◆ Try it ◆
Each line below that includes the word "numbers" is to be reported.

◆ The input ◆
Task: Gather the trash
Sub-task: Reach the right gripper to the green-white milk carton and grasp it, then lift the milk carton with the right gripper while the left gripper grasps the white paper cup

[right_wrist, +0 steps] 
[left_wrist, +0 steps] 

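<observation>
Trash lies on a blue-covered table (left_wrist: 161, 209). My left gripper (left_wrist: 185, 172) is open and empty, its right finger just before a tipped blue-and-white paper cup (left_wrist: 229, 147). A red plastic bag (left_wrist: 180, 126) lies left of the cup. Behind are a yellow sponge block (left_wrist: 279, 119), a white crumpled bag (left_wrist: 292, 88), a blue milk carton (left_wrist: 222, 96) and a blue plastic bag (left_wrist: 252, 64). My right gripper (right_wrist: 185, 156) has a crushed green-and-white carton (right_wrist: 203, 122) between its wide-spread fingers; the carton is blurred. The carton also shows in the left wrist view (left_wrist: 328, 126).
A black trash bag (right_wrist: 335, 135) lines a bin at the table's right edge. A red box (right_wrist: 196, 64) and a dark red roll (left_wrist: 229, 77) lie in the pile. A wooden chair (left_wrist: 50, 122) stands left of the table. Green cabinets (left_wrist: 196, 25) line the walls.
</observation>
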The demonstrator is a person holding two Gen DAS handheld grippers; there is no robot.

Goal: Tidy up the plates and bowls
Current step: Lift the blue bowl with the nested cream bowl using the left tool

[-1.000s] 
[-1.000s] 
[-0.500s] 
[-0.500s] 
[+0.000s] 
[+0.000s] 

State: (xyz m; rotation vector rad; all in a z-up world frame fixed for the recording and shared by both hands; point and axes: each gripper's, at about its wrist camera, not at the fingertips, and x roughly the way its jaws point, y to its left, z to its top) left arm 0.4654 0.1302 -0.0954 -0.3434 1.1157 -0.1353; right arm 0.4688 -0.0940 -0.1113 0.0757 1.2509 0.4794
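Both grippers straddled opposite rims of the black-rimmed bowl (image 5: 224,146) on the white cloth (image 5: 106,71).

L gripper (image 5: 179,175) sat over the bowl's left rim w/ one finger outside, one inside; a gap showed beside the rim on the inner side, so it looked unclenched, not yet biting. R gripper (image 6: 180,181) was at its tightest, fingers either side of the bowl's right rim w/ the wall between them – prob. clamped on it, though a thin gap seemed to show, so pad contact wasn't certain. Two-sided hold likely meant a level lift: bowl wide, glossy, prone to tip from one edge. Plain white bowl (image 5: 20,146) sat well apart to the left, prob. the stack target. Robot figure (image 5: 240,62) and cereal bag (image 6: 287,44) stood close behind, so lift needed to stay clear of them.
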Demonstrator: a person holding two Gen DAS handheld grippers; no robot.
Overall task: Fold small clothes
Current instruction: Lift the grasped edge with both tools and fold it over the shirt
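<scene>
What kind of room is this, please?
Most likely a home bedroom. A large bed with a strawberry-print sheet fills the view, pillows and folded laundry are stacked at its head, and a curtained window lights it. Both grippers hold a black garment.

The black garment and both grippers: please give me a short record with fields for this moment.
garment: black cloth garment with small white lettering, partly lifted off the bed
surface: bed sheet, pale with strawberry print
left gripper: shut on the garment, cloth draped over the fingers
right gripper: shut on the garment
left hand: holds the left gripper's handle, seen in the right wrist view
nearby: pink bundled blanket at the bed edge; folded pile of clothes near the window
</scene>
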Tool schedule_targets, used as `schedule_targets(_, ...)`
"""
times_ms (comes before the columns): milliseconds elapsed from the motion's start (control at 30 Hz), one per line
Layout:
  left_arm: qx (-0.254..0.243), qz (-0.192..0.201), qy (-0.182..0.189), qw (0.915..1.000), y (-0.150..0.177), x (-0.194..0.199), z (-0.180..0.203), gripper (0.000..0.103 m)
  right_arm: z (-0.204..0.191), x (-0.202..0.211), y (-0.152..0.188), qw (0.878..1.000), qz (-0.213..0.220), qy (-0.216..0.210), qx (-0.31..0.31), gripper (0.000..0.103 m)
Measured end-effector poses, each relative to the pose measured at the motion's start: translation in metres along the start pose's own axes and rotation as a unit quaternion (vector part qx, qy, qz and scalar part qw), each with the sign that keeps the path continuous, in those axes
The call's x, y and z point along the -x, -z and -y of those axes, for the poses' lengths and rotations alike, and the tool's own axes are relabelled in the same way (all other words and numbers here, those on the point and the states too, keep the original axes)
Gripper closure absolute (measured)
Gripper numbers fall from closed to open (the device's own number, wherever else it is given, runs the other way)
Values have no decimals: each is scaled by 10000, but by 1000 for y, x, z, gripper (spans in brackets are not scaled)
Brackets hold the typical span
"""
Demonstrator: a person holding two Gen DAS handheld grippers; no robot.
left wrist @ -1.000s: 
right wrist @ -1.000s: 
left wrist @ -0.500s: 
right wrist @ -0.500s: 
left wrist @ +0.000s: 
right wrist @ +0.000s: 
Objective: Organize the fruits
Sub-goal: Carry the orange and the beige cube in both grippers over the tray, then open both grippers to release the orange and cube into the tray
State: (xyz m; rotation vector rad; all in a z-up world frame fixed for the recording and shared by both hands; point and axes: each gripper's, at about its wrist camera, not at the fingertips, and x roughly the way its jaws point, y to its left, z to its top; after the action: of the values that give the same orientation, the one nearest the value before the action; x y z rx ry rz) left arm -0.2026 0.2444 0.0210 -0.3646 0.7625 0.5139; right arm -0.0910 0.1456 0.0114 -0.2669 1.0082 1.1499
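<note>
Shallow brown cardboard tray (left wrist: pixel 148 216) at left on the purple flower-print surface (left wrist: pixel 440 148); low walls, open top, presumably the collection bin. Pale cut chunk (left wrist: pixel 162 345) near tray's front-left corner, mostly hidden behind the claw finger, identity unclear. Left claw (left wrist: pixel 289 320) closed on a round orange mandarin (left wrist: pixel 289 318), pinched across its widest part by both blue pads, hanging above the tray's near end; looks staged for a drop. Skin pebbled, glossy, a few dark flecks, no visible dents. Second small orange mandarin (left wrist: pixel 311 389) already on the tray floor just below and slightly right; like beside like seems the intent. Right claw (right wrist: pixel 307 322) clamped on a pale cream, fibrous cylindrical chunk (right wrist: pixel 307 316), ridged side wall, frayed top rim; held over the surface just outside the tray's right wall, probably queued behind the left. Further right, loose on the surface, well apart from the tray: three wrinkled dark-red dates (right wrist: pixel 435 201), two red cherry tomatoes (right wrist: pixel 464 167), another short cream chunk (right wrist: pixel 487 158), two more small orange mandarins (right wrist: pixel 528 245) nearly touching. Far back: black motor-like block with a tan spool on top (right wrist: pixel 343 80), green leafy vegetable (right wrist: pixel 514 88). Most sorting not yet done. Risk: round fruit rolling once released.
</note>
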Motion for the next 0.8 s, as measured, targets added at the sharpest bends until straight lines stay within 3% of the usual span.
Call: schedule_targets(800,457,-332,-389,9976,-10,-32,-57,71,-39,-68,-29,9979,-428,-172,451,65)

◆ Expected answer ◆
The call's x, y and z point along the -x, -z and -y of those axes, for the poses' lengths and rotations alike, and the tool's own axes are relabelled in the same way (all other words and numbers here, those on the point and the states too, keep the original axes)
Gripper numbers fall from closed to open (the device's own number, wherever else it is given, runs the other way)

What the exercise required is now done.